Physician offices and urgent care centers also reported similar median allowed amounts for most of the new patient E&M codes. Private payers only reimbursed offices less for one new patient E&M code (99202), which was reimbursed $93 in an office, $111 in an urgent care center, and $74 in a retail clinic.

With healthcare spending representing almost 18 percent of gross domestic product (GDP), FAIR Health intends for the analysis to help inform healthcare policy and decisions.
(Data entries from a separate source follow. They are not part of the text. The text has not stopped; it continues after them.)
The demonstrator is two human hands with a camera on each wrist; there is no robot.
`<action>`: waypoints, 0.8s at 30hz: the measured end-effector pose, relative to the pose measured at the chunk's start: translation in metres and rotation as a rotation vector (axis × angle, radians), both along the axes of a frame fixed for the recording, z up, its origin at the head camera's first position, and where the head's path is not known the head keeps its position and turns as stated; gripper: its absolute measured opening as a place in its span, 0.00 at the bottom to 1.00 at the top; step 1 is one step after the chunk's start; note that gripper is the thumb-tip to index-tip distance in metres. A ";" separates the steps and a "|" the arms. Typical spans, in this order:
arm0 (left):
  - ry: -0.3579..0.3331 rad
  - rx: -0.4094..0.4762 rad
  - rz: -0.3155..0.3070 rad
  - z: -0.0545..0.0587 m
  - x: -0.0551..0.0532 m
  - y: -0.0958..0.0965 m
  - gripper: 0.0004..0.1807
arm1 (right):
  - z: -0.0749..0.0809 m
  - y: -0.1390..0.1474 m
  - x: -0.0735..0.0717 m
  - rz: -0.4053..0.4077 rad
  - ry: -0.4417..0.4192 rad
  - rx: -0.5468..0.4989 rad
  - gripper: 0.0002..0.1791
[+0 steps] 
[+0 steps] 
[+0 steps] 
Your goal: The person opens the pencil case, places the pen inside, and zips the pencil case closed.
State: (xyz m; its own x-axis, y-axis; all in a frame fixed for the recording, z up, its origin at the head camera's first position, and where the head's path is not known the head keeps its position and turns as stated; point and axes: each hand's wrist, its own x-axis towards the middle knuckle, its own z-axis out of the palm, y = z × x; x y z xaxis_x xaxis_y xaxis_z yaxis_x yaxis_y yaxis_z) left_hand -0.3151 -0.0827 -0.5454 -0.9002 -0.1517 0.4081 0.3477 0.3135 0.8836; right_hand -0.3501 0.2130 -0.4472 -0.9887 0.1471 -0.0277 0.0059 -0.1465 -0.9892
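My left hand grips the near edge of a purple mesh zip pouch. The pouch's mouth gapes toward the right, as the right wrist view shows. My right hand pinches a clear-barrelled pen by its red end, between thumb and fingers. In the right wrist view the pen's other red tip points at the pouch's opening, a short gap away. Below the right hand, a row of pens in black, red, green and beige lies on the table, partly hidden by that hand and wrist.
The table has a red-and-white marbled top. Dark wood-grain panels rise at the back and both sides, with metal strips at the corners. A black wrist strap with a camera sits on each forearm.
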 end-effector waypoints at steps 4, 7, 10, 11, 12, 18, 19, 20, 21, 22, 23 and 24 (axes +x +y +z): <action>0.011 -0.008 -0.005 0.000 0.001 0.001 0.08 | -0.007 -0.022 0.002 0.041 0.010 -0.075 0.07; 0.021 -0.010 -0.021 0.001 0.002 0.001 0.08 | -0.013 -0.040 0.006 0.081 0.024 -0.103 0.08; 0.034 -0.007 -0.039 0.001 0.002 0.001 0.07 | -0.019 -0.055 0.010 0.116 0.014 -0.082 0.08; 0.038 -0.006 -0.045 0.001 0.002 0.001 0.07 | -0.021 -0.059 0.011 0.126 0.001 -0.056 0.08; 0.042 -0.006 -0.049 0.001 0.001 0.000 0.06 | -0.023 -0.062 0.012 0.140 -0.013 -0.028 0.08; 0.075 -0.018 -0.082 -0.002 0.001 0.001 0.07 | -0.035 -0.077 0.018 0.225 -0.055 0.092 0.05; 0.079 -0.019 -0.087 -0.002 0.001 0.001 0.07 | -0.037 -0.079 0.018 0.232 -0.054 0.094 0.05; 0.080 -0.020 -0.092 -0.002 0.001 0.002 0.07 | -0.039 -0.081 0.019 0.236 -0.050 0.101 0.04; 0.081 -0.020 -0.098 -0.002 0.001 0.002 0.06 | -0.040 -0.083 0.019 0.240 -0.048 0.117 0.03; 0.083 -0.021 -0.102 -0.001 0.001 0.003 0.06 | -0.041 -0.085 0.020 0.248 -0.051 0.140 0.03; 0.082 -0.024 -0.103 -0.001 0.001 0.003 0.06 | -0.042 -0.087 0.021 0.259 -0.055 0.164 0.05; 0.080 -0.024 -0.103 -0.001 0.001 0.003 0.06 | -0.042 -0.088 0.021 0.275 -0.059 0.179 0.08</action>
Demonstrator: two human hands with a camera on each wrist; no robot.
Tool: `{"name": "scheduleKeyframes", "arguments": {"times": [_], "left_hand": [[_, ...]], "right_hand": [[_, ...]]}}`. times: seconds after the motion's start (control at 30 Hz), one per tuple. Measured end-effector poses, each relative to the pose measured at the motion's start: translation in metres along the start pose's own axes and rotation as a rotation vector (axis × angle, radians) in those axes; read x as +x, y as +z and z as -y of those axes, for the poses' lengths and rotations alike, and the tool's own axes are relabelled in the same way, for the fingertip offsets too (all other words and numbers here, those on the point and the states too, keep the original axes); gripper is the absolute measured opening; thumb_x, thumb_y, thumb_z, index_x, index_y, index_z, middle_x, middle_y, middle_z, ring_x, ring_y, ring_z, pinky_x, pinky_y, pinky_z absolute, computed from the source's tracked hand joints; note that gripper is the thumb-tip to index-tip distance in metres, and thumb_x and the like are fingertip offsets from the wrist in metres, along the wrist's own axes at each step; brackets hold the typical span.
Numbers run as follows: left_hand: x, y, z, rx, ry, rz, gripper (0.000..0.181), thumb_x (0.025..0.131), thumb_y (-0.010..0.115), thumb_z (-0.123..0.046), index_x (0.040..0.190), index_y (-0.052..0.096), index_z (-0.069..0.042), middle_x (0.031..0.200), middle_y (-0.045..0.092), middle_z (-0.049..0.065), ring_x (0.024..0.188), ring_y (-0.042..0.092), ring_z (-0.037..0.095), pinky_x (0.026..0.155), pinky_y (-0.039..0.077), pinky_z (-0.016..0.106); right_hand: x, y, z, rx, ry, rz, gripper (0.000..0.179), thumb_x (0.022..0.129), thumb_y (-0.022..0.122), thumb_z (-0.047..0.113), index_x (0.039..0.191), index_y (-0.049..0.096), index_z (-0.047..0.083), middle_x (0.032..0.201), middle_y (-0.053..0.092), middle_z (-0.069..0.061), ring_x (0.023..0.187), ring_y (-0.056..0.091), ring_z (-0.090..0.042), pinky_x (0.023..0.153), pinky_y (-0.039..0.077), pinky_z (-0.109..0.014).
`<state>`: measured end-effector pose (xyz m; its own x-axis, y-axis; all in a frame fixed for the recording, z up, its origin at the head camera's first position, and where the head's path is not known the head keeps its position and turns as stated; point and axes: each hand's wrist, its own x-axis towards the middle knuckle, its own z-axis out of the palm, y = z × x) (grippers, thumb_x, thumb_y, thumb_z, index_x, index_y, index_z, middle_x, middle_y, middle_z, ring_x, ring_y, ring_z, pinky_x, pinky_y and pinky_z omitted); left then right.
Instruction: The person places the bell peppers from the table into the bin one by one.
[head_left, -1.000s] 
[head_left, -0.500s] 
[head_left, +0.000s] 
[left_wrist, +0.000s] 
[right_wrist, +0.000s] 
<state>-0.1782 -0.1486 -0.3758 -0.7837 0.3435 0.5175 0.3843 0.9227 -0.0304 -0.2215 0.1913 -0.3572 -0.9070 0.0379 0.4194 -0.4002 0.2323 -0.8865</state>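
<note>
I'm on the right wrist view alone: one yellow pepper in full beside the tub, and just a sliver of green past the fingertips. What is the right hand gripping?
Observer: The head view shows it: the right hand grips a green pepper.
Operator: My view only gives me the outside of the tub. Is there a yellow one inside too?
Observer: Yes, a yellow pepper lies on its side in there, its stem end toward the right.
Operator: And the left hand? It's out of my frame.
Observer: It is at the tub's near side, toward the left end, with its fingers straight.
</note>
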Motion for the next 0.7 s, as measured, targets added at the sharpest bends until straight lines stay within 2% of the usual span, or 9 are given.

“Given the extraordinary role of the healthcare sector in the US economy, it has become more important than ever to identify and understand the trends and shifts within that sector,” the report concluded. “Such knowledge can inform many decisions in this sector—for example, decisions about care management, provider networks, recruitment, expansion, affiliation agreements, investment and consumer engagement. For consumers, such knowledge can inform their individual strategies about how to seek care.”